● Task to carry out
Skip the pictures, please, and write out exactly the lines from the opening of the data through the line containing "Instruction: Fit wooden".

● Stored data
○ ○ ○ ○ ○

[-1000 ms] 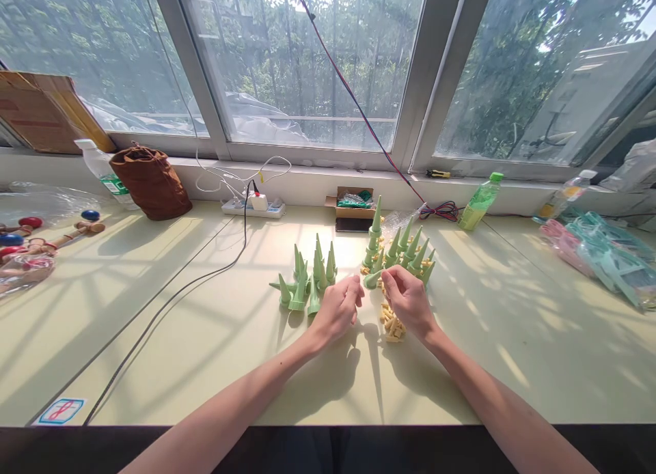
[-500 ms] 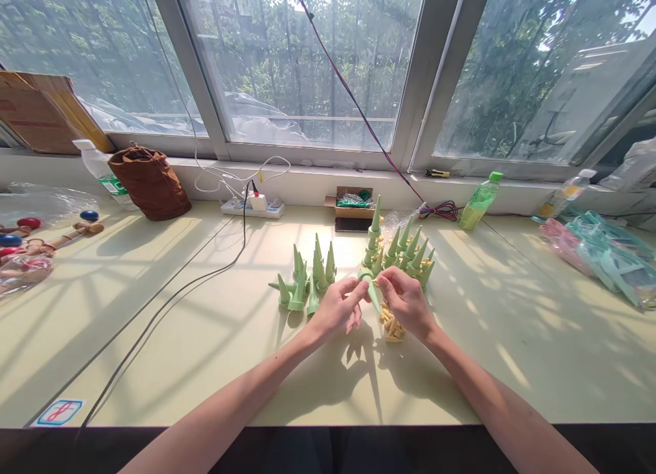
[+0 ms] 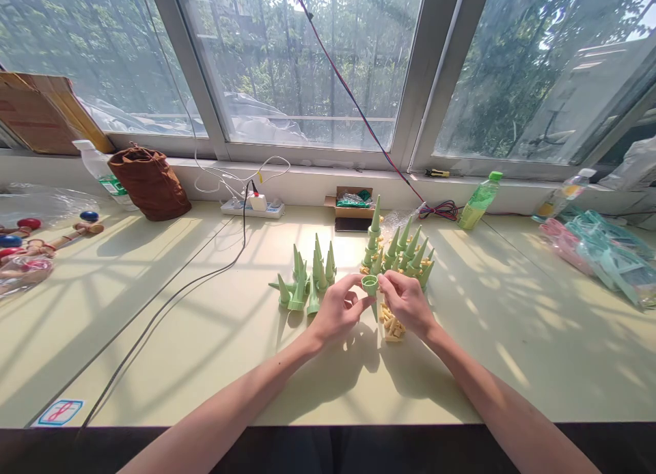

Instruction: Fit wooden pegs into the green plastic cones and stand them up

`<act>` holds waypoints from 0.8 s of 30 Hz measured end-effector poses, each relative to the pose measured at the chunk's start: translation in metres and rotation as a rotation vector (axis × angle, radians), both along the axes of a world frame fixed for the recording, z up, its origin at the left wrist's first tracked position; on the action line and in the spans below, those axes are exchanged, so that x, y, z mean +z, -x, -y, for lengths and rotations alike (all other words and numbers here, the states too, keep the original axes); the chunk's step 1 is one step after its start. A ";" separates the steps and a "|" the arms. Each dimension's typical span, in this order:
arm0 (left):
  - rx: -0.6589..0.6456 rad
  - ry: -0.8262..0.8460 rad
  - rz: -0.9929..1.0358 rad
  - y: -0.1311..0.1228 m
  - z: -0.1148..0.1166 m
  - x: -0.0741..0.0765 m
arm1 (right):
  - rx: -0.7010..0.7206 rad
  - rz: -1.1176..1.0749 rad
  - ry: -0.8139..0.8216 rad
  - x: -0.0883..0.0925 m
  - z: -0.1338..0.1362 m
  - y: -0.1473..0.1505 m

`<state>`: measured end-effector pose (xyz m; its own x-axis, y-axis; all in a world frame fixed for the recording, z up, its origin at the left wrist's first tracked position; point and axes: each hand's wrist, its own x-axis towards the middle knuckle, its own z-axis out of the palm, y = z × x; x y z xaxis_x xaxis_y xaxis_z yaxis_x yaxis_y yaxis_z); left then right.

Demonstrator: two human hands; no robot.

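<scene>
My left hand (image 3: 338, 309) holds a hollow green plastic spike (image 3: 370, 285) by its side, its open round end tipped up toward me. At the right of the spike's rim, the fingers of my right hand (image 3: 407, 302) are pinched together. Whatever they grip is hidden behind the fingertips. Below my right hand lies a small box of yellow pegs (image 3: 392, 327). Just behind both hands stands a cluster of green spikes (image 3: 404, 248) with yellow bits on them. Left of my left hand is another group of green spikes (image 3: 313, 276), mostly upright.
A small cardboard box (image 3: 353, 211) and a power strip (image 3: 253, 209) sit by the window. A black cable (image 3: 195, 274) crosses the table. Further out are a brown pouch (image 3: 149, 182), a green bottle (image 3: 480, 202), wooden toys (image 3: 61, 238) and bagged plastic items (image 3: 605, 248).
The spike has been turned in my left hand, so its open end now faces up toward me. A yellow bit seen earlier at my right fingertips no longer shows.
</scene>
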<state>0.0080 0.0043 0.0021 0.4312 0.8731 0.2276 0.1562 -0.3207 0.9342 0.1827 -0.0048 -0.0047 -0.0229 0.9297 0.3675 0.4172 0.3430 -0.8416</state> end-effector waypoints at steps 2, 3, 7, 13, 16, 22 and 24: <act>-0.004 -0.069 -0.014 0.001 -0.001 -0.001 | -0.001 0.011 -0.011 0.000 0.000 0.000; -0.005 -0.100 -0.027 0.001 -0.002 -0.002 | -0.001 0.018 -0.019 0.001 0.000 0.000; 0.012 -0.207 -0.092 0.002 -0.003 -0.005 | -0.005 0.046 -0.049 0.001 -0.001 -0.001; 0.050 -0.243 -0.099 0.001 -0.002 -0.004 | -0.042 0.027 -0.037 -0.002 -0.001 0.001; 0.078 -0.138 -0.046 -0.001 -0.001 -0.003 | -0.044 -0.036 -0.020 -0.005 -0.001 0.003; 0.099 0.175 0.146 -0.003 -0.006 -0.005 | -0.038 -0.120 -0.015 -0.007 -0.003 0.000; 0.058 0.306 0.197 -0.003 -0.008 -0.004 | -0.018 -0.112 -0.030 -0.007 -0.003 0.000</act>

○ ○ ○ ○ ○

● Reply to the task
[-1000 ms] 
[-500 ms] 
[+0 ms] 

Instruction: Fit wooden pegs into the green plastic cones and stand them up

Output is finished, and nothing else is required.